■ TASK DESCRIPTION:
Each line from the one with "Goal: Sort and" to the final line of the data must be reproduced exactly, and no other line may appear.

*** Opening of EXCERPTED RECORDS ***

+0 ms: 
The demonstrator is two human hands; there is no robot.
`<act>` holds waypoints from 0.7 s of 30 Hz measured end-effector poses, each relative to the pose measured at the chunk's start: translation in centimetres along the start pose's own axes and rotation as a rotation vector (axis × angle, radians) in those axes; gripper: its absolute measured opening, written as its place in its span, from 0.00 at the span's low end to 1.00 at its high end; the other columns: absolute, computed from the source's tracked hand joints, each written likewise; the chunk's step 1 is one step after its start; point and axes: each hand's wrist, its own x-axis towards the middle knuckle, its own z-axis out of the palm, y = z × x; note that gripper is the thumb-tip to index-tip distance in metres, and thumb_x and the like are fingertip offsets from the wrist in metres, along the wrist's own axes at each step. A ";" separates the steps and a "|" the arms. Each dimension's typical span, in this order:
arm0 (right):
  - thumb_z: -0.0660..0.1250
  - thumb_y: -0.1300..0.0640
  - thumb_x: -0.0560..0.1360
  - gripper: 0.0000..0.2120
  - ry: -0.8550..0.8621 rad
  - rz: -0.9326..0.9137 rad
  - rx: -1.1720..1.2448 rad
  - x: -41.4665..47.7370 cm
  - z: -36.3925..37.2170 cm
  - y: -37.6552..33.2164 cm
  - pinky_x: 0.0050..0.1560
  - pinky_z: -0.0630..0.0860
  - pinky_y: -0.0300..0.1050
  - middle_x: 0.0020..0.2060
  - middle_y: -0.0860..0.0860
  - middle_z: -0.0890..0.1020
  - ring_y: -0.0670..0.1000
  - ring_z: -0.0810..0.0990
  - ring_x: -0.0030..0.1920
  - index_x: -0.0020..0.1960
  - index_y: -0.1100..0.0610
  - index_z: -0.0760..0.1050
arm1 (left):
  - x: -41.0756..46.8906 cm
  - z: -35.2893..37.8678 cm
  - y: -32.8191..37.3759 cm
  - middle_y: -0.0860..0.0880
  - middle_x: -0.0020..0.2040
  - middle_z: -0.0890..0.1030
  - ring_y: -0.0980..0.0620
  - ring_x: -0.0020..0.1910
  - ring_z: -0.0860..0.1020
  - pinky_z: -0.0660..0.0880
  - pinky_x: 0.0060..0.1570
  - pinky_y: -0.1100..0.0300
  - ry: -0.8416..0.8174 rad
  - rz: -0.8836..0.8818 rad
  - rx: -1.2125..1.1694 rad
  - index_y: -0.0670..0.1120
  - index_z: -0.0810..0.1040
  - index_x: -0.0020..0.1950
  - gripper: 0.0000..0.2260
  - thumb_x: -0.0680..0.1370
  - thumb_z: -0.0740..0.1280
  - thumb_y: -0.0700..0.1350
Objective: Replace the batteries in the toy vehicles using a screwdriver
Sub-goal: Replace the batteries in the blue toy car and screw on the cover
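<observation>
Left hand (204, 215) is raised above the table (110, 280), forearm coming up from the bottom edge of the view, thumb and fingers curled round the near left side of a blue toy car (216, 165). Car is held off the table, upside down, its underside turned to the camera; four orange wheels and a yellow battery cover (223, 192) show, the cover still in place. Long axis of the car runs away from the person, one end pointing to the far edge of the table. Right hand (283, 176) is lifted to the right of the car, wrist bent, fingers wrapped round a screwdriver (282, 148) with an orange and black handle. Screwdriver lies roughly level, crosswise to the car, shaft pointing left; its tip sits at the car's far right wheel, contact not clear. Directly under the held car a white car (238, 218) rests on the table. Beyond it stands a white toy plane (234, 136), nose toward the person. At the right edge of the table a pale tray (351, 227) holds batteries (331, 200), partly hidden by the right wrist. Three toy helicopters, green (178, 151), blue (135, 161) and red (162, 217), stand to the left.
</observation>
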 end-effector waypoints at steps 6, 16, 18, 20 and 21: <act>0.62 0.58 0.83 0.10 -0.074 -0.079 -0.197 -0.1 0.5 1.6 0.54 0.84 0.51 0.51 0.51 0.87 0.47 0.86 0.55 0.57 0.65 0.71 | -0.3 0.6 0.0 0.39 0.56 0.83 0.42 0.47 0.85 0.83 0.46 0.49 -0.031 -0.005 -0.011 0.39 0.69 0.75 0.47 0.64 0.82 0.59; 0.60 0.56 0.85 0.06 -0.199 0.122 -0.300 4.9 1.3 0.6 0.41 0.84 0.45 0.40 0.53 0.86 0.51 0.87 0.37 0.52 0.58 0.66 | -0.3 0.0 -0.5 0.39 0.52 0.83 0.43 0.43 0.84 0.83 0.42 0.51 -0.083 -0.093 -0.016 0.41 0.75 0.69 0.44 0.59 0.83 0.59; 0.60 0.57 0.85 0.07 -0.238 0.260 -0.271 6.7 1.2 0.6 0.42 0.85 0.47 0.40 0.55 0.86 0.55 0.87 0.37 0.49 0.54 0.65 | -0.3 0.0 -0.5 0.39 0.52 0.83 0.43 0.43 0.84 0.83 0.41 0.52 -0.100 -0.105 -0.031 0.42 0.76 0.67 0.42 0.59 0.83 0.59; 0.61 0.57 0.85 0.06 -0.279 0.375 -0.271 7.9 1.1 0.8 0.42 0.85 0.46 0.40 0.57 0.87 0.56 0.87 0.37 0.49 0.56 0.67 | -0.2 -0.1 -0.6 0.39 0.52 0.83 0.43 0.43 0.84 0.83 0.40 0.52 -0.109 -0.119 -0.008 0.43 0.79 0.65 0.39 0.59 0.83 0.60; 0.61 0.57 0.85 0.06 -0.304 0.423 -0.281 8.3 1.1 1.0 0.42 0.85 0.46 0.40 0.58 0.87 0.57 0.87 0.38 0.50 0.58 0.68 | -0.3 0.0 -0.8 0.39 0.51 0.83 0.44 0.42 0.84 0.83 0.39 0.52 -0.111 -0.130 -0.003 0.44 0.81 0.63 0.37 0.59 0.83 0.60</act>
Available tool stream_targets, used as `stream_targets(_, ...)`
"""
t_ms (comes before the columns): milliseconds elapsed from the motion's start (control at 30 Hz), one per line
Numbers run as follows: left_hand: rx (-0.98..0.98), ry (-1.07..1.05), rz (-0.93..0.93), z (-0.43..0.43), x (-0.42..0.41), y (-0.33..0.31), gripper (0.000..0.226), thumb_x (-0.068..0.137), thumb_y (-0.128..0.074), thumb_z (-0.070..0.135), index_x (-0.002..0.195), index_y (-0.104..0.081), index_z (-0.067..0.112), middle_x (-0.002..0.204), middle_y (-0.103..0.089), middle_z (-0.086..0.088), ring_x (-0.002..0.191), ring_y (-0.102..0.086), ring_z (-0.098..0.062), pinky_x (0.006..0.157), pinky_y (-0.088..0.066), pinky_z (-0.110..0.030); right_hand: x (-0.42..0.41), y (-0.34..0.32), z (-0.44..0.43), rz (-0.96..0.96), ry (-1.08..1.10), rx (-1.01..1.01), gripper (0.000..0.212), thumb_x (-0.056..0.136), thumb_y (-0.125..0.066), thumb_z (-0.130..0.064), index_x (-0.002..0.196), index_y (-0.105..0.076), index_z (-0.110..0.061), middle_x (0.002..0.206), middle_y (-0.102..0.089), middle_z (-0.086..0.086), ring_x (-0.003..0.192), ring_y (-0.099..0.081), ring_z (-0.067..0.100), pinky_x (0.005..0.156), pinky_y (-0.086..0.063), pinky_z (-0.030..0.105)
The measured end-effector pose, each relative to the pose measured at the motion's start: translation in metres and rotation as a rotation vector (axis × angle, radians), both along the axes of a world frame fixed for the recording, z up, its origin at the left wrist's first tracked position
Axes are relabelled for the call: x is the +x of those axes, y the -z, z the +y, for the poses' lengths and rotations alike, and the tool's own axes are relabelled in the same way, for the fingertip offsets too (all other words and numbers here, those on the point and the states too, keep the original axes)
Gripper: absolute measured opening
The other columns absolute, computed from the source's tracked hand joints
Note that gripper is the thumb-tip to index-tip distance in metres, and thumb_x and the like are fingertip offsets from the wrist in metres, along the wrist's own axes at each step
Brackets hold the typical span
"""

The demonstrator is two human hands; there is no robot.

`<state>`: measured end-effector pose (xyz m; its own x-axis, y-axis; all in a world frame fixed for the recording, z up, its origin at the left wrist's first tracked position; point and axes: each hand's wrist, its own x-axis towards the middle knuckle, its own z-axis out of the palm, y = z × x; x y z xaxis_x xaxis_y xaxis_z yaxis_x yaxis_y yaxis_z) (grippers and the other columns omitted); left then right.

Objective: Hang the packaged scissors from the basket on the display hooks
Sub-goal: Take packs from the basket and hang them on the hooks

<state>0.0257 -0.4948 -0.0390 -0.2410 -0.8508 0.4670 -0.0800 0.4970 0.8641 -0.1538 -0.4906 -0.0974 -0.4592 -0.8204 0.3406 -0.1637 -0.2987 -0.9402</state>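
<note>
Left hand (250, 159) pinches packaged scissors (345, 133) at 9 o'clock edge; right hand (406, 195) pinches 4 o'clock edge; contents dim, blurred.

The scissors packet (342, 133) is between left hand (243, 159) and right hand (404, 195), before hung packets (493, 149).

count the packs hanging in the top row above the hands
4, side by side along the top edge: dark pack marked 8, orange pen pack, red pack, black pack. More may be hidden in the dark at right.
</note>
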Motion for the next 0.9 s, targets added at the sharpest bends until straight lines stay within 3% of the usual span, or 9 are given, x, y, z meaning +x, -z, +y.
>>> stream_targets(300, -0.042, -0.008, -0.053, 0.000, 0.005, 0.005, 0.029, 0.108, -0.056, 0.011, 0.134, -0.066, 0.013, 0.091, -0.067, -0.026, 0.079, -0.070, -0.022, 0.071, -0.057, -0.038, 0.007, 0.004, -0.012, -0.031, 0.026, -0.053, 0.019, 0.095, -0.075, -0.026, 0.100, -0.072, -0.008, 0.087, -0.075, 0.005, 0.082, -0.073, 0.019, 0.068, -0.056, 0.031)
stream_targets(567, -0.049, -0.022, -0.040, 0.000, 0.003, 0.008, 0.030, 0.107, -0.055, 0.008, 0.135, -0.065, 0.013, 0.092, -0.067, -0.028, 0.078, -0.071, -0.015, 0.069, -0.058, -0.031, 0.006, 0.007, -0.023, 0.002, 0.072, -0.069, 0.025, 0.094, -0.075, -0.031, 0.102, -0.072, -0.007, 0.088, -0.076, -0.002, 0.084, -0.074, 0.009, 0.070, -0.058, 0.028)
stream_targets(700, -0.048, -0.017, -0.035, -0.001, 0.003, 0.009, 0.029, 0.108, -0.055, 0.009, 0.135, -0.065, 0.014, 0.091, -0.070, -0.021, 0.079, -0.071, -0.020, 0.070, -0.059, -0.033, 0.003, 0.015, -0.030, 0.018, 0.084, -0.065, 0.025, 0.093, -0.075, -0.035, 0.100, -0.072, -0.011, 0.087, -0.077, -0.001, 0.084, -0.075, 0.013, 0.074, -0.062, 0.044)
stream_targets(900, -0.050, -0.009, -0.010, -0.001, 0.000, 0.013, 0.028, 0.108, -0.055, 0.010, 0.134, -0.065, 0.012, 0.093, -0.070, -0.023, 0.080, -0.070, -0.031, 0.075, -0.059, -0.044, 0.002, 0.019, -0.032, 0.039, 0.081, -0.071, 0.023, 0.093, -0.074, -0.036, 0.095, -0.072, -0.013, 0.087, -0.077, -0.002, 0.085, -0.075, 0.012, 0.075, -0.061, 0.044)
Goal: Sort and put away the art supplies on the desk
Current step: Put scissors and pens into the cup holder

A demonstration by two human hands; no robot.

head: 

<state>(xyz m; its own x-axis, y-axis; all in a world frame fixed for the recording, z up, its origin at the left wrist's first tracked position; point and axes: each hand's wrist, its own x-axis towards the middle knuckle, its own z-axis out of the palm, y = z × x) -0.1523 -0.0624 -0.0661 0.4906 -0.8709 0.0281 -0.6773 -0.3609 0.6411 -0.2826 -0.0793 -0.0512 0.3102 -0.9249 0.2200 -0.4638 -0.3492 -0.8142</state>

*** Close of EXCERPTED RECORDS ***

■ RESPONSE:
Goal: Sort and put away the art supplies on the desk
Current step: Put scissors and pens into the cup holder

A demonstration by two human hands; no robot.

head: 

<state>(xyz m; its own x-axis, y-axis; all in a world frame fixed for the recording, z up, its origin at the left wrist's first tracked position; point and axes: each hand's wrist, its own x-axis towards the middle knuckle, its own z-axis out of the palm, y = z × x) -0.1523 -0.0624 -0.0661 0.4906 -0.8709 0.0281 -0.6773 -0.3609 0.6411 -0.2826 -0.0793 -0.0512 0.3102 -0.9249 0.2200 -0.4638 -0.3492 -0.8142</state>

This finishes the output for the exercise.